-- Exercise prompt --
Repeat verbatim, and only, the lines of the data below, beginning at the line that contains "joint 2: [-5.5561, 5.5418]" and stopping after the line that contains "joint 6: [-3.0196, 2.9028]".

Record extracts: Begin

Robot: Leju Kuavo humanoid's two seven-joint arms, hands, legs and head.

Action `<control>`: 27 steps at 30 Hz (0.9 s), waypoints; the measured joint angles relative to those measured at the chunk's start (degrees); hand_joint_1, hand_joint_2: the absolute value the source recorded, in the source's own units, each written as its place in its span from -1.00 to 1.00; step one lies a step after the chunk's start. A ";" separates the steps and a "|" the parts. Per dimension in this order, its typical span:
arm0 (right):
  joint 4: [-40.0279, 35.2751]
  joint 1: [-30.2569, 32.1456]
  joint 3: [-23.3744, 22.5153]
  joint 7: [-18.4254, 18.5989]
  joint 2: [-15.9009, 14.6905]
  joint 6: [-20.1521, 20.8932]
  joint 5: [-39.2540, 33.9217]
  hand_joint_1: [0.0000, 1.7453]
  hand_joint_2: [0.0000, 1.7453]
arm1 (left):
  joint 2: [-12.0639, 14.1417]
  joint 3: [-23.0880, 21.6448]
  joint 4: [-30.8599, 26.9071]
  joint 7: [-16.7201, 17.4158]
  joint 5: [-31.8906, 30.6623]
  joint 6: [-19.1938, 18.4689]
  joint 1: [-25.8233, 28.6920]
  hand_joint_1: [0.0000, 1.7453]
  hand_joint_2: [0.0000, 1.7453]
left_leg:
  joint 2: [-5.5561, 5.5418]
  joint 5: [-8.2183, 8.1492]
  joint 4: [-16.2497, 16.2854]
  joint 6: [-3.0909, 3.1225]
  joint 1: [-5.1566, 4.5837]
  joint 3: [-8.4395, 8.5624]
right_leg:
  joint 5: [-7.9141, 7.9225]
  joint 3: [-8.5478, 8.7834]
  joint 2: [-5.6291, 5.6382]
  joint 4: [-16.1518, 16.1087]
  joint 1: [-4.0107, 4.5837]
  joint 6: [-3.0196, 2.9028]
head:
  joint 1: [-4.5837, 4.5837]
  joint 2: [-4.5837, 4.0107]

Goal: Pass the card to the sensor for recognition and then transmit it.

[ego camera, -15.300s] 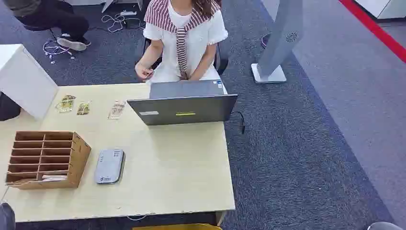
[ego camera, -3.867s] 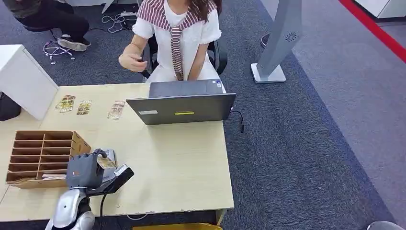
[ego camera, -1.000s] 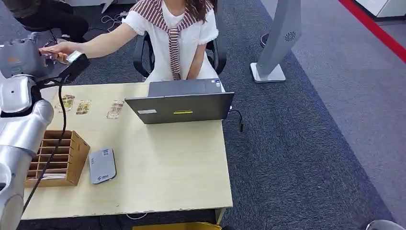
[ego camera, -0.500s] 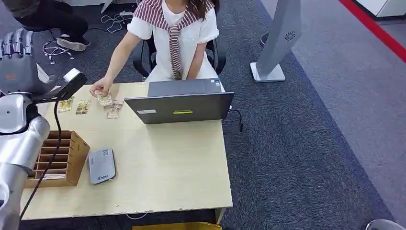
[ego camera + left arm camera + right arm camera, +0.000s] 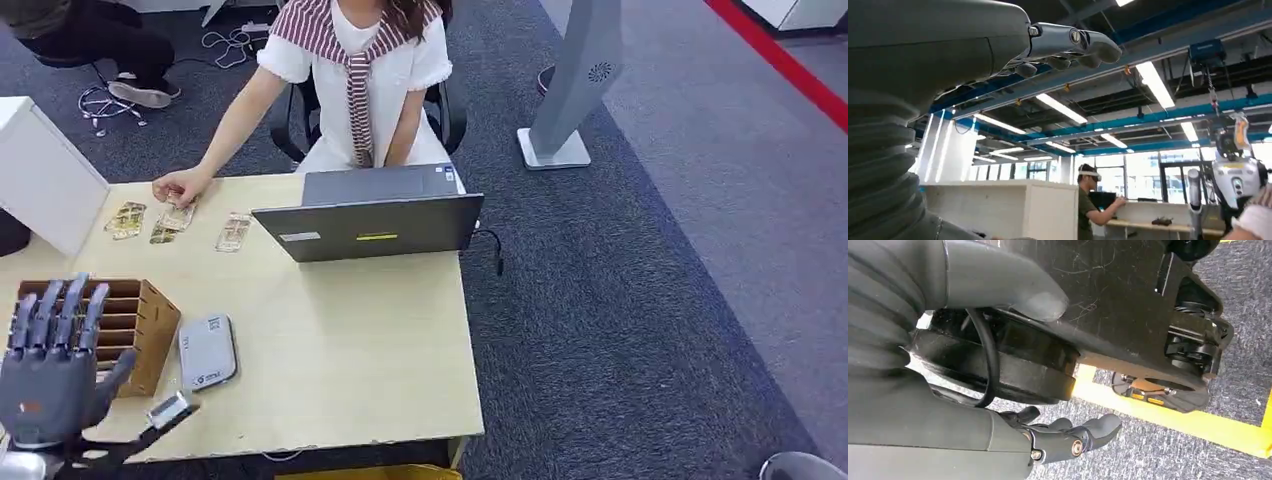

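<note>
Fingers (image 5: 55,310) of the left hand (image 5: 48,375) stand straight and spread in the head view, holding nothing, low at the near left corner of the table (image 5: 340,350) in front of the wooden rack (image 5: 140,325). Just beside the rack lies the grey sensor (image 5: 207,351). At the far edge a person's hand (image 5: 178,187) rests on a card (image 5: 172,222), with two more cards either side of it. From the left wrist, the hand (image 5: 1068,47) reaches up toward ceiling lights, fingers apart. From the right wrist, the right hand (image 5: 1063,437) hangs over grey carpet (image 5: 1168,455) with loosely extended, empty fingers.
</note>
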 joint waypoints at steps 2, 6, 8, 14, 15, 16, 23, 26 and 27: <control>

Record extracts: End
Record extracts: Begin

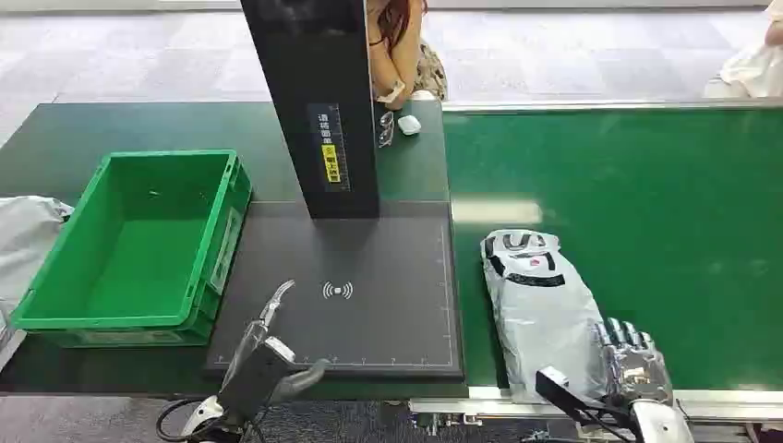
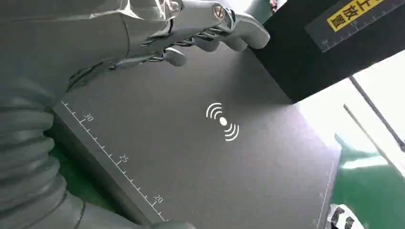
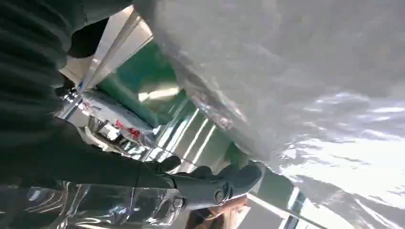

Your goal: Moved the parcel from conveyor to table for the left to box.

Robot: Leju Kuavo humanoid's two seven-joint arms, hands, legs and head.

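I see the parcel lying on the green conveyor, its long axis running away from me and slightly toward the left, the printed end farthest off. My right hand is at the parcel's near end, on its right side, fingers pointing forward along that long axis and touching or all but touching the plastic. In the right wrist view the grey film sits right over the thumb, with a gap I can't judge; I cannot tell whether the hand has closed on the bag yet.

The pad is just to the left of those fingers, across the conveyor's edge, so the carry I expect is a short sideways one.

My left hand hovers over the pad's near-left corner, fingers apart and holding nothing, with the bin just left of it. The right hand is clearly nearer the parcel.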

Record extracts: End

-- Output --
  joint 2: [-5.5561, 5.5418]
  joint 5: [-8.2183, 8.1492]
  joint 4: [-16.2497, 16.2854]
  joint 6: [-3.0909, 3.1225]
  joint 1: [-5.1566, 4.5837]
  joint 3: [-8.4395, 8.5624]
right_leg:
  joint 5: [-7.9141, 7.9225]
  joint 3: [-8.5478, 8.7834]
  joint 2: [-5.6291, 5.6382]
  joint 4: [-16.1518, 16.1087]
  joint 1: [-4.0107, 4.5837]
  joint 6: [-3.0196, 2.9028]

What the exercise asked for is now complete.